Que les écoles de rugby se développent auprès des grands centres urbains, est une bonne chose et un bien pour les jeunes ainsi éduqués, mais un petit peu « hors sol », car leur environnement n’est pas rugby, du moins actuellement, mon expression n’est nullement péjorative. Sans citer de noms, parmi nos jeunes internationaux, ceux qui suintent le rugby sont tous issus de terroirs… ou de dynasties. La nation reine de ce sport est un petit pays, nourrissant un culte pour le rugby, le pays de Galles, l’Irlande, témoignent d’une ferveur remarquable, ceci expliquant cela. Bon nombre de joueurs de nos grands clubs font le travail, sauf que sans passion préalable, le travail devient routinier.
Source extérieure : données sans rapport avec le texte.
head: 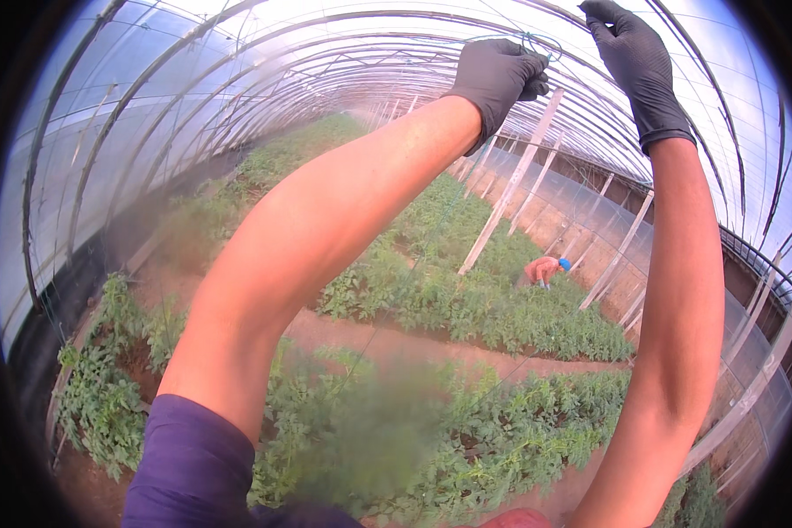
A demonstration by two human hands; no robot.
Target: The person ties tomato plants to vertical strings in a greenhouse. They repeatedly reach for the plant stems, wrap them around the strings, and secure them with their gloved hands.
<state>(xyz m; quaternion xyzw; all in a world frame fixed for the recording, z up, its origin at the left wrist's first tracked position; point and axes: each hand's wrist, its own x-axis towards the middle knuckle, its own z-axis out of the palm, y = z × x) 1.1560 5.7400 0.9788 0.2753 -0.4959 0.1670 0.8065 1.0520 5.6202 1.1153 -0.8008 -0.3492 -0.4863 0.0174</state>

Je suis donc un odieux rabat-joie, qui nourrit sa rancoeur en tirant à boulets rouges sur ce basculement géographique, qui dépeuple le Sud, sincèrement je voudrais bien que le rugby français ait un avenir lumineux. Encore une fois, mon âge ne me permettra pas, de vous présenter, si c’est le cas, des excuses dans dix ans. J’ai viscéralement aimé, soutenu, le FCAG pendant 65 ans, jusqu’à sa mort. Les gens très informés, affirment que sa disparition est la conséquence d’une mauvaise gestion, qui peut croire que dans cet ouragan qui secoue une partie du rugby français depuis dix ans : budgets faits de bouts de chandelles, inflation des salaires, course à l’armement à tous les étages, les clubs de Pro D2 verraient arriver des légions de dirigeants compétents, prêts à sacrifier une grande partie de leur vie privée dans de telles galères. Pour en terminer, quand j’égrène tous les noms qui sont devenus grands dans la marmite percée de ce club : Mignardi, Aguillon, Dastugue, Dupont, Jelonch, Bourgarit, Alldritt, le petit lutin néoRochelais, gravement blessé, et tous ceux en passe de le devenir, et les Patat, Brunel, sans chauvinisme, pourtant je suis chauvin, quel gâchis, quel très mauvais signe pour le rugby français. Tarbes, Dax, Narbonne et combien d’autres sanctuaires sont promis à la casse. Les générations spontanées n’existent pas en rugby, les instances supérieures ayant si peu fait pour canaliser le séisme consécutif à l’arrivée du professionnalisme, les effets n’en sont que plus désastreux.